Weight: 223.4 (-7.8)
Fat: 34.7% (-4.6%)
Meals: Lunch, Dinner
Exercise: Cardio (Treadmill 31:00 WL4 - 348 calories, 2.06 miles)
Pictures: Front/Side/Back/Flex

Okay, it's not my intention to do daily progress reports, but since the barefoot running and fasting are still new to me I thought it would be good to update again on those.

Barefoot Running

Instead of paying attention to my running or trying to ignore it entirely, I focused today on loosening up my lower legs. My knee caused absolutely no issues today, although I'm not sure if this is due to the loosening or an adjustment to three days running without shoes. Either way, I'm less concerned about that flaring up into something that will keep me off the treadmill.

The pads on my feet hurt less today than they did after the first day, and much less than yesterday. My fear of a blister has relaxed somewhat and the soles are starting to toughen up. There's still a little rubbing on the left and I'm not sure if today was just an outlier or if that will get better. Either way, my Vibram FiveFingers should arrive on Friday. They didn't have the black so I settled for the gray.

My calves are still adjusting and it's hard to know long-term what the effects may be. All the soreness in my upper calves (Gastrocnemius muscle) has pretty much gone away. My lower calves (Soleus muscle) have taken up the slack but seem to recover very quickly after my workout is done. There's some lingering soreness there, but only time will tell if this will continue to grow until it reaches my old level of upper calf soreness.

Intermittent Fasting

Last night I finished the fast I started Monday night at 7pm. I last ate on Monday at 4pm and I didn't get my food last night until 8pm, so I fasted for approximately 28 hours. So was I ravenous and eager to devour a large meal? Not really. I did eat more than I would have dieting normally; I had a full burger, steak fries... and half of my partner's burger and fries. So I did feel full and satisfied afterwards. But I wasn't dying waiting on my food to arrive, my head wasn't swimming with hunger and I didn't have the shakes from low blood sugar.

Interestingly enough, my stomach didn't grumble for the entire 24 hours that I was fasting. It wasn't until I sat down after ordering, waiting for my food to arrive that my stomach rumbled and I felt hungry. This begs the question, how much of our hunger is the anticipation of eating, and how much is necessary for us to eat? I didn't spend all day starving, anticipating the giant meal I would have that night. In fact my stomach seemed to sense that it wasn't going to get anything until that night. And when I knew food was coming was when my stomach woke up.

And when I did fill up on that meal, I was sated for the rest of the night. I was awake for another full 6 hours, and yet not once did I feel the desire to even fix myself a snack. I still felt pleasantly full when I finally did crawl into bed. I had fully expected to want something, if not another meal, a snack of string cheese or maybe a protein bar. And I wouldn't have denied this urge if I'd had it. The reason fasting appeals to me is that I don't have to feel guilty, I don't have to deny myself on non-fasting days. But if I don't have the desire, I'm not going to force myself to consume more calories.

Now I'm on my first post-fast day where I can eat what I want, when I want. Going into the fast I was concerned that I would take this opportunity to gorge myself, to make up for lost time. I'm finally hungry at 4pm, after a full half hour on the treadmill. I didn't wake up hungry, I didn't plan to order an entire pizza to eat in a single sitting. And even now, as I plan to run out and get some fast food, I'm not wanting to stuff myself silly.

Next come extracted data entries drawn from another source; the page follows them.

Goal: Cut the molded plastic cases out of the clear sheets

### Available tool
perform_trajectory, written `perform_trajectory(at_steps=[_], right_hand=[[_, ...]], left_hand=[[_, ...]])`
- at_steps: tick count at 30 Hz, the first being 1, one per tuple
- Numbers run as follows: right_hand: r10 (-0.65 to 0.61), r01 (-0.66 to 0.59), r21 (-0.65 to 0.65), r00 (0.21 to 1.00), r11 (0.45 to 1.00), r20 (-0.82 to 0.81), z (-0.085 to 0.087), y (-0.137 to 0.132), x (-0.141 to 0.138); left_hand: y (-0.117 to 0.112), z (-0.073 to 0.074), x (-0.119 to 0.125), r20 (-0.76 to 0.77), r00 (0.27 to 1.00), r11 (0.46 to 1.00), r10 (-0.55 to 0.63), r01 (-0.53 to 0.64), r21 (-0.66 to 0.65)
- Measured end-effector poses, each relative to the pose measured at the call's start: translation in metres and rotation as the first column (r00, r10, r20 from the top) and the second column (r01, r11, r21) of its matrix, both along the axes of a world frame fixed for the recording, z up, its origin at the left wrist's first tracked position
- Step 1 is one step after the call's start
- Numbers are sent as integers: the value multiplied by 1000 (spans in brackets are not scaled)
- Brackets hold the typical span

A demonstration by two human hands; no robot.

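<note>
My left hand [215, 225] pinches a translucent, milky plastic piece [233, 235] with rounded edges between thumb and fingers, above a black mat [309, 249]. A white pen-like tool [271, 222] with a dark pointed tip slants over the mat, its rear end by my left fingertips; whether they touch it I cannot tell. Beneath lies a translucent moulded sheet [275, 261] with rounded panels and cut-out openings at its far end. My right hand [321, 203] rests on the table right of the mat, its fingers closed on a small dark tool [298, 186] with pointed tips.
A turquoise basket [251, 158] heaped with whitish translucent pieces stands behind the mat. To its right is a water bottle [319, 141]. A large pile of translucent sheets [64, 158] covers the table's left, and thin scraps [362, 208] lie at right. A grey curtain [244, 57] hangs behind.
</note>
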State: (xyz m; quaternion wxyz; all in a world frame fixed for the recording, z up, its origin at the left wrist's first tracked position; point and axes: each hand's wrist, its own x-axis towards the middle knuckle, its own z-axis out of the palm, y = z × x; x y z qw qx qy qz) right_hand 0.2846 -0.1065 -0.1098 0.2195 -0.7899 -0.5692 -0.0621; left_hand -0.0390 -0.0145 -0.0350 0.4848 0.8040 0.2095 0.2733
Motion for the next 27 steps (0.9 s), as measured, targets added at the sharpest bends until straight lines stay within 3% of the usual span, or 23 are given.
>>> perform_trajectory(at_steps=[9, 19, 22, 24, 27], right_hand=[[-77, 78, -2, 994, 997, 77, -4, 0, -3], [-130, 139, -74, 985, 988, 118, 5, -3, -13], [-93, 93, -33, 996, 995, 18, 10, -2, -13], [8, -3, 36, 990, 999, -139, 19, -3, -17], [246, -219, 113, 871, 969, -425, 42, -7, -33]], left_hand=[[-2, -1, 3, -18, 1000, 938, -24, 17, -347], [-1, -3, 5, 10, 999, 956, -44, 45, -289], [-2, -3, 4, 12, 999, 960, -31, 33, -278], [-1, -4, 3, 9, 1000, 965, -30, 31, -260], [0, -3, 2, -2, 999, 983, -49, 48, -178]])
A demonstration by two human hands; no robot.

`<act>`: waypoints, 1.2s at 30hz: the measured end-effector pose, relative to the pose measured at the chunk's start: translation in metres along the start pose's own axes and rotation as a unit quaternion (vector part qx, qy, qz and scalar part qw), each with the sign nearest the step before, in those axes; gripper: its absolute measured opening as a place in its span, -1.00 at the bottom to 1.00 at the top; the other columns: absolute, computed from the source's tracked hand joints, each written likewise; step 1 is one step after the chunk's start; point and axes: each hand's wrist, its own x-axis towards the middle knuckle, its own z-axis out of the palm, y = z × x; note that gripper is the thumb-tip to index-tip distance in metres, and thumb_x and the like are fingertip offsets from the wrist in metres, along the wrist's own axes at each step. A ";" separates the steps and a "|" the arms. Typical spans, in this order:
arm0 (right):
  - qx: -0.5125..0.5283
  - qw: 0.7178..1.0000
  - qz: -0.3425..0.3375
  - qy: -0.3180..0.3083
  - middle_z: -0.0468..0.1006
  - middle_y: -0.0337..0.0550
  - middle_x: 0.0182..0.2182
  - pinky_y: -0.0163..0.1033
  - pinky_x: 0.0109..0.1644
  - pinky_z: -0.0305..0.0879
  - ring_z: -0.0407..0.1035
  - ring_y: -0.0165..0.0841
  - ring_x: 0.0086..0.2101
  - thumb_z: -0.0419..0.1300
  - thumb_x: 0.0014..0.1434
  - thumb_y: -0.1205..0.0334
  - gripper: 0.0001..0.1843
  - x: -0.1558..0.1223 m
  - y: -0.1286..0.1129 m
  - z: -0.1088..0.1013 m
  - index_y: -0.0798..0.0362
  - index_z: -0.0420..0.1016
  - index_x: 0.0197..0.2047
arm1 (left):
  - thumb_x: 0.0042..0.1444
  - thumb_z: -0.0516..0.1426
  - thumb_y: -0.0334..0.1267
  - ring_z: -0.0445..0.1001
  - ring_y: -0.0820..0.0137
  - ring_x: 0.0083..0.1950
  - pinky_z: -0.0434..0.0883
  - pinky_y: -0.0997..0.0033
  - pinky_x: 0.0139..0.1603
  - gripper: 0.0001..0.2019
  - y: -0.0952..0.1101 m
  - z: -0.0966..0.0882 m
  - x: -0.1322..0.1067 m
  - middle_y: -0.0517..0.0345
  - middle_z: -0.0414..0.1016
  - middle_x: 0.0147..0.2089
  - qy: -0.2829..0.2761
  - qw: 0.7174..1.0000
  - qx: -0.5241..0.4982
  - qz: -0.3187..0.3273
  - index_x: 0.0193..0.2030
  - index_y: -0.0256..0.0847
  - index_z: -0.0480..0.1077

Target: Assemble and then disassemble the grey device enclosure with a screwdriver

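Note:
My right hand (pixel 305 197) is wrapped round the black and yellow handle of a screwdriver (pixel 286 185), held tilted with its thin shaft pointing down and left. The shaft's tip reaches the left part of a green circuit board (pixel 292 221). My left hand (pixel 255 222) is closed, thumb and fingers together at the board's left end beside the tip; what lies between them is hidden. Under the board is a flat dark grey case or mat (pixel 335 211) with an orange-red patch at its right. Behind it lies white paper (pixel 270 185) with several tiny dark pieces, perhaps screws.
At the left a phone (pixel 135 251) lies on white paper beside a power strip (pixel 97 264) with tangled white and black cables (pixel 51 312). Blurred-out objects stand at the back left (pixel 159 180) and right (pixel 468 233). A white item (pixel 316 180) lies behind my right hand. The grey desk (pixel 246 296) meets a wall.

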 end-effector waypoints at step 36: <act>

My next fast is tomorrow after I've had my nice big mexican lunch. I'm actually looking forward to it. I've thought about extending my Monday fast to 48 hours, or maybe just 36, but I don't want to go overboard. Remember the goal, to change my habits and learn to live a healthy lifestyle. Going to the other extreme isn't any more healthy. I'm not saying I won't extend my fasts, or add another fasting day, but only after I'm certain that it's the right thing to do and healthy for me to do so.

Strength Training

Lost in all the barefoot running and fasting, I almost forgot to mention how my strength training went yesterday. I felt soreness in my quads when I woke up today, although it wasn't bad. If I move my arms around I can feel a little stiffness in my chest as well. But the other muscles I worked have no residual effects from my workout yesterday.

This means that tomorrow I can increase my weight for those exercises. I'm going to continue to go easy on the straight leg deadlift since it does have an effect on the lower back, at least until it strengthens up and I know I won't injure it. But the others definitely can use a little more work. I'm not in serious lifting mode yet, I'm not planning to work my muscles to exhaustion, but I should feel at least a little stiffness the next day.